Choctawhatchee Basin Alliance

Mary Grace McClellan did some of her time working with Choctawhatchee Basin Alliance

The Choctawhatchee Basin Alliance’s mission, which can be found on their website, is this: “The Choctawhatchee Basin Alliance of Northwest Florida State College is an organization committed to sustaining and providing optimum utilization of the Choctawhatchee Basin watershed. CBA provides opportunities for citizens, educators, and technical experts to promote the health of the Choctawhatchee Basin watershed.” CBA monitors the quality of the Choctawhatchee Basin watershed, the seagrass, and the oyster reefs. These are all key factors in a healthy water system.
            I volunteered for CBA’s “Touch Tank” at the Destin Seafood Festival. The Touch Tank is a tangible aid for explaining to people (mostly children) what the Choctawhatchee Basin Alliance does and why it is important. To set up the Touch Tank, we first went out to Joe’s Bay with a seine net to collect samples of the life that the CBA helps to foster by building oyster reefs (which we also took a sample of) and promoting seagrass growth (we had a very very small sample of that, too). Once we had our critters, we set up our tank at the Seafood Festival. We put the fish and other samples of in a shallow bin so that kids could reach in and touch all the things we had collected.
            Oyster reefs are important because oysters can filter up to 50 gallons of water a day. Water needs to be filtered to avoid the water becoming eutrophic, meaning that the water has become too nutrient-rich to sustain life. Filtered water also promotes water clarity, which can help the sunlight reach underwater vegetation. Larger oyster reefs also act to break wave energy before it reaches the shore, which aids in shoreline restoration. A lot of life can flourish around the oyster reefs as well, which is important for the ecosystem as well as for the tourist industry.
            The sample of seagrass we had often brought the comparison to some pipefish that we caught for the Touch Tank. Aside from securing shorelines, seagrass is very important for the promotion of the pipefish population.

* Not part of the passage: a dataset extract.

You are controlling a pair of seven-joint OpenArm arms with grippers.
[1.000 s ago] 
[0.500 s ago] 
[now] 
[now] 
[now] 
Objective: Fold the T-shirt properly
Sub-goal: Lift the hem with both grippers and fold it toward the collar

The pipefish can pretty much exclusively live among the seagrass because the two look so similar, a fact that I think the parents and kids alike found pretty interesting.

Pace Water System

Elio Latella did his service hours working with Pace Water Systems: 

I enjoyed my time at Pace Water as the staff were highly knowledgeable and easygoing.  We began the day in cold rain jackets checking the chemical amounts from water samples of the larger already-treated water.  Interestingly, slight variations in percentages of chemicals such as chlorine make a big difference in the end result of usability. Used for killing harmful bacteria in the sewage, and further from toxic chemicals to kill bacteria used by the plant itself. 

After testing the amounts of various chemicals, the decision of “safe” or “unsafe” to release water is made.  It shocked me that the plant provided water to such a large grid of users.  The pipes spanned through local wetlands, residential areas locally and further out of the immediate area for power and energy purposes.  Such a positive effect for a non-profit company was pleasing for me and others to see.

After testing, and the temperature rose, we got a tour of the facilities.  The plant was large, but not huge.  Utilizing the two parts of treatment (primary and secondary), the employees showed to me how each small instrument in each section worked.  I had some idea of water management before I arrived at the plant, however I felt enlightened upon leaving.  Sections such as “grit chambers” and sedimentation tanks, I was showed, allowed a slow process of allowing the sediments to sink and the water to rid itself of larger objects accumulated. Aeration tanks and another (secondary) sedimentation tank – which was HUGE! – furthered the process and all as crucial as the last for a safe final product.

Finally, the water is disinfected and stabilized.  Dewatering then allows the water to be utilized and biosolids to be disposed of.

What I liked a lot learning the process of water treatment and distribution to the local areas needs was how my knowledge applied to our studies, not only from the textbook, but from my discussions with others as well.   Where water comes from,  and how we use it was noted in our class textbook.  Far more interestingly, however, was my research conducted in discussing how eating less meat can save water.  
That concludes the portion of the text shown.